(GIVEN DATA begins)

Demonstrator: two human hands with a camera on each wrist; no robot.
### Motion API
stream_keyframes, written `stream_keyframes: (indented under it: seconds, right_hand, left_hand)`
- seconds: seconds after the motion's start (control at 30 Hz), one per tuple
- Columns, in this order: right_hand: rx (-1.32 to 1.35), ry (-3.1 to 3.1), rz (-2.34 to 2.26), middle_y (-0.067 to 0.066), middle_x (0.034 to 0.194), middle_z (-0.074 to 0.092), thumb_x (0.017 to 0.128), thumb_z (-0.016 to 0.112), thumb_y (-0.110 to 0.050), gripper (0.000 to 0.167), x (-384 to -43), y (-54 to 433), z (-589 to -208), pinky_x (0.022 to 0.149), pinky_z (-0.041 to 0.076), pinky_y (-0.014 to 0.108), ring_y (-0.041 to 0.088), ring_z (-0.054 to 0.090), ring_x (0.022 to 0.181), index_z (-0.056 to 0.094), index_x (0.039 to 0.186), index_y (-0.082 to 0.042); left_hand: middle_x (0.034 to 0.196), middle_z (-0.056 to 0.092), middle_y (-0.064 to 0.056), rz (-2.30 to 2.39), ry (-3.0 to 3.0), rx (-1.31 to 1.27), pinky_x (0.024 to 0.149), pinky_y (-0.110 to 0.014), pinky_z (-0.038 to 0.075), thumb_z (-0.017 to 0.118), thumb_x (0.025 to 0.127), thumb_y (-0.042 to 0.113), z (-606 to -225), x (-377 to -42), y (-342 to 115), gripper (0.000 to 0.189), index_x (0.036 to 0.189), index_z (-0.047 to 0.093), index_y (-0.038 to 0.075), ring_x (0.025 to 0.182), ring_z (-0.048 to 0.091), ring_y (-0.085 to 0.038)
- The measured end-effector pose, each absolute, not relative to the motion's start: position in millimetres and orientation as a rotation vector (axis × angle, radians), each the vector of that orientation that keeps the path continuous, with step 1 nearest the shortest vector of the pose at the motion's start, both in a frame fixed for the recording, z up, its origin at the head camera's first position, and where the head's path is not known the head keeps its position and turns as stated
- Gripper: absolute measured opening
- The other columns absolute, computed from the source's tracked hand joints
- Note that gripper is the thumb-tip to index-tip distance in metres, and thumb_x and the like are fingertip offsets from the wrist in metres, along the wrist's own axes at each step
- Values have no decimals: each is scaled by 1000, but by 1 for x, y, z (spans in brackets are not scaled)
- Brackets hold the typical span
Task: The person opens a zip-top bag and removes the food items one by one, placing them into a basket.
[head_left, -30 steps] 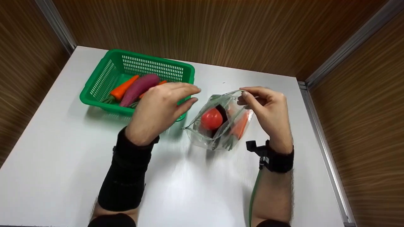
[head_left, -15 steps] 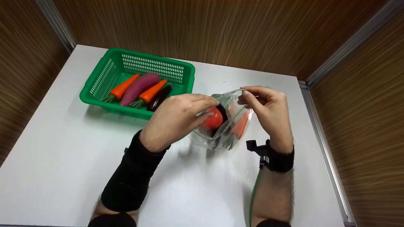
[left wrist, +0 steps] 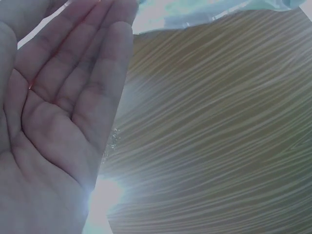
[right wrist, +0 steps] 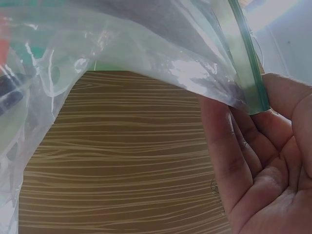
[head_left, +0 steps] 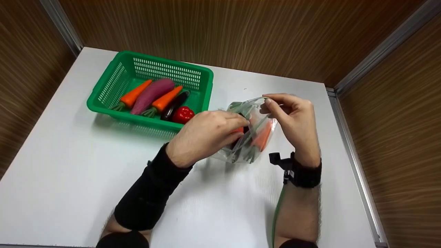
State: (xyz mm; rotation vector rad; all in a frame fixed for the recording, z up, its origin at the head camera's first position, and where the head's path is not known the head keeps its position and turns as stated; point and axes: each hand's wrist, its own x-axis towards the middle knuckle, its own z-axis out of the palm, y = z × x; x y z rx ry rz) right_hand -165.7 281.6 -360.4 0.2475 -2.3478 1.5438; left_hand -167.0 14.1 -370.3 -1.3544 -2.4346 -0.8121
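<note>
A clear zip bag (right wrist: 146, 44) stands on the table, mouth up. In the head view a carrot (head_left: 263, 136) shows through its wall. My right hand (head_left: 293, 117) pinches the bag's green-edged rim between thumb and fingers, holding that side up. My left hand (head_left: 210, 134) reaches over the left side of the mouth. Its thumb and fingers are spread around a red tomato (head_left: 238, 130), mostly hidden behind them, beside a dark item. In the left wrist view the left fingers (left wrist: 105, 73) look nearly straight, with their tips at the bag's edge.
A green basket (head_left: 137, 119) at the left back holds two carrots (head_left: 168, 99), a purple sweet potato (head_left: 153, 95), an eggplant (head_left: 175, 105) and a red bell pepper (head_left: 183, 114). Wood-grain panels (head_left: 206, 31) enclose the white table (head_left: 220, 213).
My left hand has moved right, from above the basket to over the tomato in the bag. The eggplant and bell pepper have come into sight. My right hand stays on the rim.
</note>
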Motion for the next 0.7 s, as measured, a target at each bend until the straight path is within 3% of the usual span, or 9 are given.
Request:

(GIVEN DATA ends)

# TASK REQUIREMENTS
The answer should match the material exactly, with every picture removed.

# RESULT FOR THIS TASK
Demonstrator: two human hands with a camera on each wrist; no robot.
### Motion API
stream_keyframes, written `stream_keyframes: (indented under it: seconds, right_hand, left_hand)`
- seconds: seconds after the motion's start (control at 30 Hz), one per tuple
- Columns, in this order: right_hand: rx (-1.32 to 1.35), ry (-3.1 to 3.1), rz (-2.34 to 2.26), middle_y (-0.067 to 0.066), middle_x (0.034 to 0.194), middle_z (-0.074 to 0.092), thumb_x (0.017 to 0.128), thumb_z (-0.016 to 0.112), thumb_y (-0.110 to 0.050), gripper (0.000 to 0.167), x (-384 to -43), y (-54 to 433), z (-589 to -208), pinky_x (0.022 to 0.149), pinky_z (-0.041 to 0.076), pinky_y (-0.014 to 0.108), ring_y (-0.041 to 0.088), ring_z (-0.054 to 0.090), ring_x (0.022 to 0.181), index_z (-0.056 to 0.094), index_x (0.039 to 0.186), index_y (-0.082 to 0.042); left_hand: middle_x (0.034 to 0.196), middle_z (-0.056 to 0.092), middle_y (-0.064 to 0.056), rz (-2.30 to 2.39), ry (-3.0 to 3.0), rx (-1.31 to 1.27), pinky_x (0.024 to 0.149), pinky_y (-0.110 to 0.014), pinky_z (-0.038 to 0.075), thumb_z (-0.017 to 0.118), thumb_x (0.025 to 0.127), thumb_y (-0.042 to 0.113), z (-606 to -225), x (-377 to -42), y (-342 to 115), gripper (0.000 to 0.189), index_x (0.036 to 0.189), index_z (-0.047 to 0.093), index_y (-0.038 to 0.075), ring_x (0.025 to 0.182), ring_z (-0.048 to 0.091), ring_y (-0.085 to 0.038)
- The measured end-effector pose, each absolute, not relative to the motion's start: position in millimetres and orientation as a rotation vector (axis × angle, radians), each the vector of that orientation that keeps the path continuous, with step 1 nearest the shortest vector of the pose at the motion's start, both in a frame fixed for the recording, z up, its origin at the head camera's first position, and where the head's path is not known the head keeps its position and turns as stated
- Gripper: absolute measured opening
- The other columns absolute, computed from the source's tracked hand joints
- Note that gripper is the thumb-tip to index-tip distance in metres, and thumb_x and the like are fingertip offsets from the wrist in metres, along the wrist's own axes at each step
- Values have no decimals: each is scaled by 1000, but by 1 for x, y, z (spans in brackets are not scaled)
- Brackets hold the typical span
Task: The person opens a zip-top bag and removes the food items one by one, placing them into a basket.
[head_left, -30 steps] 
[head_left, -15 steps] 
[left wrist, +0 steps] 
[right wrist, +0 steps] 
[head_left, +0 steps] 
State: (xyz mm; rotation vector rad; all in a frame fixed for the recording, z up, its origin at the head camera's first position, and where the head's path is not known the head keeps its position and turns as stated; point and axes: each hand's wrist, its own x-axis towards the middle knuckle, its own z-axis out of the palm, y = z × x; x y z rx ry rz) right_hand -165.7 281.6 -360.4 0.2475 -2.3478 1.5438; left_hand -167.0 14.1 -370.3 -1.3544 -2.4346 -0.8121
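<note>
A clear zip bag (right wrist: 146, 44) stands on the table, mouth up. In the head view a carrot (head_left: 263, 136) shows through its wall. My right hand (head_left: 293, 117) pinches the bag's green-edged rim between thumb and fingers, holding that side up. My left hand (head_left: 210, 134) reaches over the left side of the mouth. Its thumb and fingers are spread around a red tomato (head_left: 238, 130), mostly hidden behind them, beside a dark item. In the left wrist view the left fingers (left wrist: 105, 73) look nearly straight, with their tips at the bag's edge.
A green basket (head_left: 137, 119) at the left back holds two carrots (head_left: 168, 99), a purple sweet potato (head_left: 153, 95), an eggplant (head_left: 175, 105) and a red bell pepper (head_left: 183, 114). Wood-grain panels (head_left: 206, 31) enclose the white table (head_left: 220, 213).
My left hand has moved right, from above the basket to over the tomato in the bag. The eggplant and bell pepper have come into sight. My right hand stays on the rim.
</note>
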Motion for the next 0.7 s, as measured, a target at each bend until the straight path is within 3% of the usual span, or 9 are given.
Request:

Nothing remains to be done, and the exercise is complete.